Verdichtet, gedichtet, gezeichnet

Reimo Wukounig, Ausstellung Heiligenkreuzerhof, 2017
Der Heiligenkreuzerhof in Wien lässt in den Kosmos von Reimo Wukounig eintauchen.

"Ich bin für die klare Linie", sagt Reimo Wukounig. Auch wenn der Weg des gebürtigen Kärntners, der kommenden März 75 Jahre alt wird, nicht immer geradlinig verlaufen ist, so ist dieses Credo doch in seinem Werk spürbar: In den ovalen Formen etwa, die wie das ultimative Destillat einer Porträtzeichnung anmuten, in Kompositionen aus Farbflächen und glockenähnlichen Umrissen, aber auch in scheinbar schnell hingeworfenen Handzeichnungen, die im Schauraum der "Angewandten" im Heiligenkreuzerhof in einer dichten Reihe gehängt wurden: Es ist ein faszinierendes, gewaltiges Werk, das sich mitunter so schwer festnageln lässt wie der zwischen allen Stilen und Medien wechselnde Künstler selbst. Wukounig vertrat Österreich 1976 bei der Venedig-Biennale (gemeinsam mit Rudolf Hoflehner, Rudolf Kedl und Wolfgang Walkensteiner), was, wie er erzählt, nicht unbedingt einen "Karriereturbo" bedeutete: Seine Galerie, die den Schwung hätte nutzen können, ging unmittelbar nach der Schau in Konkurs.

Kunst und Traumata

Traumatische Kindheitserfahrungen in einem Kärntner Zöglingsheim, die Wukounig in schonungslosen, fein ziselierten Zeichnungen für die Biennale verarbeitet hatte, blieben auch nicht die einzigen Lasten in seinem Leben: Der Künstler musste später auch eine schwere Augenverletzung und den Tod seines Sohnes verkraften.

Verdichtet, gedichtet, gezeichnet
Reimo Wukounig, Foto Carolin Walker
Die Kunst Wukounigs ist tief in dieser Biografie getränkt, wenn auch nicht auf vordergründige Weise: Das Motiv des Einäugigen etwa lässt sich in manchen seiner Kopf-Bilder feststellen.
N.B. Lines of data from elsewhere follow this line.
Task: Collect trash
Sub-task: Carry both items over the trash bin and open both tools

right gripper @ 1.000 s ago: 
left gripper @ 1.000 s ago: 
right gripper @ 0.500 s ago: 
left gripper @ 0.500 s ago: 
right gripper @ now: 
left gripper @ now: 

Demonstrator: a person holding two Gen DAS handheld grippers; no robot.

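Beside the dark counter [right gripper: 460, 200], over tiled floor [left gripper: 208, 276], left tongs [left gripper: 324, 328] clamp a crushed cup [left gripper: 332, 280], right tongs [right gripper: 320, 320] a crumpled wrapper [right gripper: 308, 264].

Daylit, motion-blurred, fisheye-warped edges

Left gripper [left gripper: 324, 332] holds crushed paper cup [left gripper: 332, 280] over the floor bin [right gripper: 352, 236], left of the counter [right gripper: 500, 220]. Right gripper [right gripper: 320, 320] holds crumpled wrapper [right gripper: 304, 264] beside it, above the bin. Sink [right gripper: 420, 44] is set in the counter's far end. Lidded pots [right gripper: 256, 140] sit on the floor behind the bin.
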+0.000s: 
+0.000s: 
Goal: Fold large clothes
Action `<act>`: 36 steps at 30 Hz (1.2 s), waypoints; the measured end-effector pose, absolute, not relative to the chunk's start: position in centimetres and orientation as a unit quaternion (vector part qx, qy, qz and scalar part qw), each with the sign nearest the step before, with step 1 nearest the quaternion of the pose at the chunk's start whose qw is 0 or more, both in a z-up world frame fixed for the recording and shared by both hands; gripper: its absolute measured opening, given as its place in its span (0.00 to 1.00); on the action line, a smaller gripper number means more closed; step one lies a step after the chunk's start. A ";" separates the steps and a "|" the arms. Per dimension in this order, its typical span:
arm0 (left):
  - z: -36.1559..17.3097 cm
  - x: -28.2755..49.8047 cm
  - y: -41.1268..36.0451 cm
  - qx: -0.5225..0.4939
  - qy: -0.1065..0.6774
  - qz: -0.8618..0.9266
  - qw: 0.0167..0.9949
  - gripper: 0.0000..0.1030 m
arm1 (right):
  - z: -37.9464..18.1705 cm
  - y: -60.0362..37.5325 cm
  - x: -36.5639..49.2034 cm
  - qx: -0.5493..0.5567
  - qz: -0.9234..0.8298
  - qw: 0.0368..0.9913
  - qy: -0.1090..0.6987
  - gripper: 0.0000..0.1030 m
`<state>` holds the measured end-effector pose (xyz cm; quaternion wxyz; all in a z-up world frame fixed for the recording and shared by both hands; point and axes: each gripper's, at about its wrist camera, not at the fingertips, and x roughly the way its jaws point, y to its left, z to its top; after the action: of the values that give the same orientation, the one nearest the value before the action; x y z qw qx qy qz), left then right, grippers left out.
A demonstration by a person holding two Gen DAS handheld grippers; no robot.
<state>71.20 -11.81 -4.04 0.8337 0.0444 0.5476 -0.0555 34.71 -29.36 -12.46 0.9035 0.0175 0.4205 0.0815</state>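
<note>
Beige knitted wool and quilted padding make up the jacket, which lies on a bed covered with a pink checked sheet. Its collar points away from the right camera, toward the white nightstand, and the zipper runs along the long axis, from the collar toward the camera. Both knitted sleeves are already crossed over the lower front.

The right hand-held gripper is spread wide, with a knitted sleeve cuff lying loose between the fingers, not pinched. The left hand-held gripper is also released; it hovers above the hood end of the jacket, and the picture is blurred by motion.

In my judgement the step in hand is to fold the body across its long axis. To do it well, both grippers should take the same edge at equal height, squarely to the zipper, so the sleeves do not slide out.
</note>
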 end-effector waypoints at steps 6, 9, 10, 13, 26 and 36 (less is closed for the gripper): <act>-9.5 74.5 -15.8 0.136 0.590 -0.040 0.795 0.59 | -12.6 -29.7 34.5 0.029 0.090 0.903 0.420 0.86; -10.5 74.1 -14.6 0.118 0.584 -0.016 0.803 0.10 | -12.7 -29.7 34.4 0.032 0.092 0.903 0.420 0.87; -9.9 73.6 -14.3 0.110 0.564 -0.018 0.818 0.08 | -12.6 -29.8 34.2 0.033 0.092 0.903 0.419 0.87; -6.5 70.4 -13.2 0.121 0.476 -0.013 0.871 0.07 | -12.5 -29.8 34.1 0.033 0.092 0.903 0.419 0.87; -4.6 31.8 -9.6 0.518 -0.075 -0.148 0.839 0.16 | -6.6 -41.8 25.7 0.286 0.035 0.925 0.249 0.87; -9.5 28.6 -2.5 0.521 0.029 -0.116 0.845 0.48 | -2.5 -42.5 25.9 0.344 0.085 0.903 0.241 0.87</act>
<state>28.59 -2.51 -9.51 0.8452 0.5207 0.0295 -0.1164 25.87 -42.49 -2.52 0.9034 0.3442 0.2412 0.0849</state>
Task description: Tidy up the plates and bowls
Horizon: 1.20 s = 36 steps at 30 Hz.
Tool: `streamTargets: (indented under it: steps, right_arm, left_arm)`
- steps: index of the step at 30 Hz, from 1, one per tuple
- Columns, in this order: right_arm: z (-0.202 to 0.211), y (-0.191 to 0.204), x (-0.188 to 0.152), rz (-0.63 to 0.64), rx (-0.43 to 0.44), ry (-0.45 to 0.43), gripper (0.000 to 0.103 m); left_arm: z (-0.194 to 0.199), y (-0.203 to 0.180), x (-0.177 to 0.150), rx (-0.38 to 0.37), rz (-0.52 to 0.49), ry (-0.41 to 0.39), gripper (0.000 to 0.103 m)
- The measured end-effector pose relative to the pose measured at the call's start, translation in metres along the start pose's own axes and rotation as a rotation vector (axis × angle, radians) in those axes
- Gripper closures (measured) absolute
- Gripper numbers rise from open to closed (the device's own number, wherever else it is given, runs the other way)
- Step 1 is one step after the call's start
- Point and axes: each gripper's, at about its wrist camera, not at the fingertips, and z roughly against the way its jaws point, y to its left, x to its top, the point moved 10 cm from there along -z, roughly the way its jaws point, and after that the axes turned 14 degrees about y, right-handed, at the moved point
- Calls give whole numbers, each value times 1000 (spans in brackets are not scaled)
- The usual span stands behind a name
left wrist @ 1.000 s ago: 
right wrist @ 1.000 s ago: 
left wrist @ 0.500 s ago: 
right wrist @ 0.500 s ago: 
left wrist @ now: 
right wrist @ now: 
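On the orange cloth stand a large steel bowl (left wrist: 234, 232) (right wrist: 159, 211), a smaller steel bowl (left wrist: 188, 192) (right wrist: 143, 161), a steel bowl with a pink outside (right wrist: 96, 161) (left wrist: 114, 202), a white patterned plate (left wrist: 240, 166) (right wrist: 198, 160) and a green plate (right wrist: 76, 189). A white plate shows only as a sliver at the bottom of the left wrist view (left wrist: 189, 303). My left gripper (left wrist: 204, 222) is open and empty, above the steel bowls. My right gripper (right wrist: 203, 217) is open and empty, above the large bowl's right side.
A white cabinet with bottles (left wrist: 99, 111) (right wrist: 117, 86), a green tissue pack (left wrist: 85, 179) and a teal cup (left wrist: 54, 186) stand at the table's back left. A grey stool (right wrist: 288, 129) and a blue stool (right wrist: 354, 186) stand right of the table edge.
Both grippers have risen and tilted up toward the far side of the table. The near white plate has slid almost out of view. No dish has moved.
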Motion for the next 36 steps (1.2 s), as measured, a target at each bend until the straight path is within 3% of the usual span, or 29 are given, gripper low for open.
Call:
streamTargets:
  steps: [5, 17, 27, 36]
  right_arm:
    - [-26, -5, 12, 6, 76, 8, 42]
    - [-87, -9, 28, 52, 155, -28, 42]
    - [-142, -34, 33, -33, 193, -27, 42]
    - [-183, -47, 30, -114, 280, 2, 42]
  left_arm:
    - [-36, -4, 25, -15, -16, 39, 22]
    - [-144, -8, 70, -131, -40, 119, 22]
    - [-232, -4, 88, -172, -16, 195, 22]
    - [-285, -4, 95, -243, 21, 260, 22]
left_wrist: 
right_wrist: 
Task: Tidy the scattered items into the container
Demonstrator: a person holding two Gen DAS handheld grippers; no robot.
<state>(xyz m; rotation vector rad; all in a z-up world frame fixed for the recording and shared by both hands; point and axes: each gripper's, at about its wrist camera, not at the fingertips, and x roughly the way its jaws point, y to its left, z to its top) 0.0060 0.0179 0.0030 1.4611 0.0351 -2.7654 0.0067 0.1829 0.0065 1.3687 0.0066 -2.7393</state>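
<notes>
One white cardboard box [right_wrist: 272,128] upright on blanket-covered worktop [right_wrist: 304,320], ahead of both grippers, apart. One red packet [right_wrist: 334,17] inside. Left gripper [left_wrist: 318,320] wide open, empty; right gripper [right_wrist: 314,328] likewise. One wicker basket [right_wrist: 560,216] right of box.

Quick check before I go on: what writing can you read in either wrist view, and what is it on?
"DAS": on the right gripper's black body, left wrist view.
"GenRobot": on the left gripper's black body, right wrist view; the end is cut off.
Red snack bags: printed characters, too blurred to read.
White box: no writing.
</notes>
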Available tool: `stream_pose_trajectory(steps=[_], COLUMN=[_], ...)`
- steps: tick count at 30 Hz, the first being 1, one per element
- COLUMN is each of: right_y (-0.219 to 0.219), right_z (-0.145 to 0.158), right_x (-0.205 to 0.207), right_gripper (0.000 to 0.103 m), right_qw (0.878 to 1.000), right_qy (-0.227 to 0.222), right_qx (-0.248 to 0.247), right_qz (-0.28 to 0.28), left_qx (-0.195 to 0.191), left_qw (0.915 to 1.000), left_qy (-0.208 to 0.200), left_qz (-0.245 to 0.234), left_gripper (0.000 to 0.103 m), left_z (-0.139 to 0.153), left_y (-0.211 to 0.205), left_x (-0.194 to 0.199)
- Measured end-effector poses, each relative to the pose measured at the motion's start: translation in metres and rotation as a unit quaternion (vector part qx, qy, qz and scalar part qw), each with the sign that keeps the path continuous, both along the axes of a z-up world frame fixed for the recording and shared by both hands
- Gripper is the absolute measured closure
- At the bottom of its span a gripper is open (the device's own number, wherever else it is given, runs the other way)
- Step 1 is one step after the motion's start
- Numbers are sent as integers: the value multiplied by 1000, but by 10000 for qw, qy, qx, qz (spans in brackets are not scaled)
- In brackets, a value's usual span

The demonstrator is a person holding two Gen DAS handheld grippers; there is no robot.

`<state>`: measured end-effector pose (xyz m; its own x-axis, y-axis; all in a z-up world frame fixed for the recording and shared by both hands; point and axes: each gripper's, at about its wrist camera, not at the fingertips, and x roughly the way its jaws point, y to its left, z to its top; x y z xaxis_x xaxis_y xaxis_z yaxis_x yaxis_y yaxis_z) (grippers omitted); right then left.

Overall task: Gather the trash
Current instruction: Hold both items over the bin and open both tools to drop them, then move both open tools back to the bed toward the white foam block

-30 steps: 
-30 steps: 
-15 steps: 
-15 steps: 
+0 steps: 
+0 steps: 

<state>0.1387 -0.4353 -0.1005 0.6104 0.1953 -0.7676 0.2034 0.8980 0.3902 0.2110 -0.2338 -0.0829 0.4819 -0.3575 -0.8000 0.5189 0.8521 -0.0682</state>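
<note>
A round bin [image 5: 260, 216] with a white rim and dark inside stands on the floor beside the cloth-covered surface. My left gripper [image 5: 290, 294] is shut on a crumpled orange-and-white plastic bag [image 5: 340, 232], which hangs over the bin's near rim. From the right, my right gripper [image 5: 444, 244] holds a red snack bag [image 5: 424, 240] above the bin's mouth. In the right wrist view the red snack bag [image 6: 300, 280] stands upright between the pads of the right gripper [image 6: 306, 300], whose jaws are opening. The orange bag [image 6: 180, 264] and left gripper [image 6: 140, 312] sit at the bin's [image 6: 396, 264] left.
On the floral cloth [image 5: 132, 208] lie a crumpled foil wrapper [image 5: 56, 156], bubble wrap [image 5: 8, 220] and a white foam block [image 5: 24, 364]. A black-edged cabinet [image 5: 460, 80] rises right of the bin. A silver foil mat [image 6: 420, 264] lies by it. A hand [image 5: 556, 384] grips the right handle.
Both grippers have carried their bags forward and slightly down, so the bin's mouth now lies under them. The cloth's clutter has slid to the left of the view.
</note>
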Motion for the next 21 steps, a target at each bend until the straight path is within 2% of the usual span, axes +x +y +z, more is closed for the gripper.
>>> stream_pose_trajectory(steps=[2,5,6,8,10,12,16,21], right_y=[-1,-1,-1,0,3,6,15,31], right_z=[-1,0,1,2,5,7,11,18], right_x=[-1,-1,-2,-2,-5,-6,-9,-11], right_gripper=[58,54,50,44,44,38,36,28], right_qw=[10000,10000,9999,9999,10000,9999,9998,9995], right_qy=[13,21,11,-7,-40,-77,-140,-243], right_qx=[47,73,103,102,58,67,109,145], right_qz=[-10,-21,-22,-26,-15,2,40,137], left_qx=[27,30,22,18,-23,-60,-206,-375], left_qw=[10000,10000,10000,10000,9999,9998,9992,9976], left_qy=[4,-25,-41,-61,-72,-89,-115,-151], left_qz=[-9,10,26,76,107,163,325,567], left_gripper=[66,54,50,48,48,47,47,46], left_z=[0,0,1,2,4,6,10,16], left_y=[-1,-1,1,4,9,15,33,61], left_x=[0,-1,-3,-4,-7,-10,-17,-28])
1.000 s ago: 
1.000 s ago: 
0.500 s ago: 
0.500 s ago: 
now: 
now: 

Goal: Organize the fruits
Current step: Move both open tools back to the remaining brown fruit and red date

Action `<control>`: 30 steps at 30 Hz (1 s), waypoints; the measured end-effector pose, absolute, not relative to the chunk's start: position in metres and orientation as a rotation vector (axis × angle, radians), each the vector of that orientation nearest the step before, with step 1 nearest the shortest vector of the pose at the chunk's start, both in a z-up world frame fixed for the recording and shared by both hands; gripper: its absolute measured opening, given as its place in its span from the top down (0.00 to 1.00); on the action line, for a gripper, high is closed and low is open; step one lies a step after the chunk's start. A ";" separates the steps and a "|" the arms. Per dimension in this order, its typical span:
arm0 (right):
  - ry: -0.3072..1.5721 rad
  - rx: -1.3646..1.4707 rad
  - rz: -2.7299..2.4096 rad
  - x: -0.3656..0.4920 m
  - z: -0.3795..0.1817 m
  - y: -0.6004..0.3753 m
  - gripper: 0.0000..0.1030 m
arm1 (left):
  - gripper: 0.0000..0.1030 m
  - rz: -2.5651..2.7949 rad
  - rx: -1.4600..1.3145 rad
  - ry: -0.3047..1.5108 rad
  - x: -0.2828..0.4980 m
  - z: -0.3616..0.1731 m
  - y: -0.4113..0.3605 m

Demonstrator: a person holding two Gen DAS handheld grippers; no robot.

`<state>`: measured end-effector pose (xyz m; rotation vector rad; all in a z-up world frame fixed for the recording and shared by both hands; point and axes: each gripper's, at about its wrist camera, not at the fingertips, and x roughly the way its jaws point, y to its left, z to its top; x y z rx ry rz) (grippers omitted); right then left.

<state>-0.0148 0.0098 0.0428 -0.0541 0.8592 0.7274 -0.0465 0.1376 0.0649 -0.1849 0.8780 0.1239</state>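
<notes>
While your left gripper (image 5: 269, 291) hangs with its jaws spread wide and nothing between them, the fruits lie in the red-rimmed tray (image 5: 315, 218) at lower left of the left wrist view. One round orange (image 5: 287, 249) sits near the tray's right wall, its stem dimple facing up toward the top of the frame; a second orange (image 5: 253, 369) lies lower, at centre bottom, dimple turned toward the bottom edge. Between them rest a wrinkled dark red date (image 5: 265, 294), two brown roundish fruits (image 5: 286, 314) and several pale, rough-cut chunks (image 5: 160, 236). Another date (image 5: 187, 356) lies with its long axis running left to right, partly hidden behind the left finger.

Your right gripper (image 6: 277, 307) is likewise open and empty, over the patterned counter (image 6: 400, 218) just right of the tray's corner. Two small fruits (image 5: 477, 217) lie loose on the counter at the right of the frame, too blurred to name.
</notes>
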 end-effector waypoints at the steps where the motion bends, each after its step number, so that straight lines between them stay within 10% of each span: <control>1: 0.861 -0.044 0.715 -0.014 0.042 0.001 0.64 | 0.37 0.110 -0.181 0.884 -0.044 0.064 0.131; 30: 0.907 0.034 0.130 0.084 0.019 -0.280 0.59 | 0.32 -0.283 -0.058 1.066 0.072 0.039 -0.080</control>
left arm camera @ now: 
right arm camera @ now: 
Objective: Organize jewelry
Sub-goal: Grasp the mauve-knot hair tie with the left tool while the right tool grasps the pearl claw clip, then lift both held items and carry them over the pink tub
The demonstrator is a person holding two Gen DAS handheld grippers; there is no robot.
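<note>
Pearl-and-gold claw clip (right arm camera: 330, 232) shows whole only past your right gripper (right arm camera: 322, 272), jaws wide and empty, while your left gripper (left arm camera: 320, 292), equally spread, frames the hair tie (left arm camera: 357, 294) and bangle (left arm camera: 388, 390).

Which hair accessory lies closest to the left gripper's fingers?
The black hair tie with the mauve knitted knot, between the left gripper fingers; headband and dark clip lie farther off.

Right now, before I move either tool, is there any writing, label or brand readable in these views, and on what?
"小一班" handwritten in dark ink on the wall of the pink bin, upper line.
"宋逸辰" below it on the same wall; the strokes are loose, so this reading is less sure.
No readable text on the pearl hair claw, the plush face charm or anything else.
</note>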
Doch auch eine mit Wuchtbleien versehene Malerpalette mit Daumenloch, die mit einer Leiter zur Wandskulptur arrangiert wurde, lässt sich als "Kopf eines Zyklopen" und verklausuliertes Selbstporträt verstehen.

Zum Biografischen gesellt sich bei Wukounig noch eine Fülle an Bezügen zur Literatur und zu künstlerischen Schutzpatronen, allen voran Paul Klee – wenn der Künstler einmal die Referenzketten erklärt, sollte man sich darauf einstellen, ihm stundenlang zuzuhören.

Dem uneingeführten Betrachter vermittelt sich vielleicht nicht das Detail, wohl aber die enorme gedankliche Dichte, mit der sich dieses Werk seit Jahrzehnten aufgeschichtet hat. Die Schau, die mit Exponaten verschiedenster Zeitabschnitte einen raren, umfassenden Einblick bietet, läuft noch bis 15. Dezember.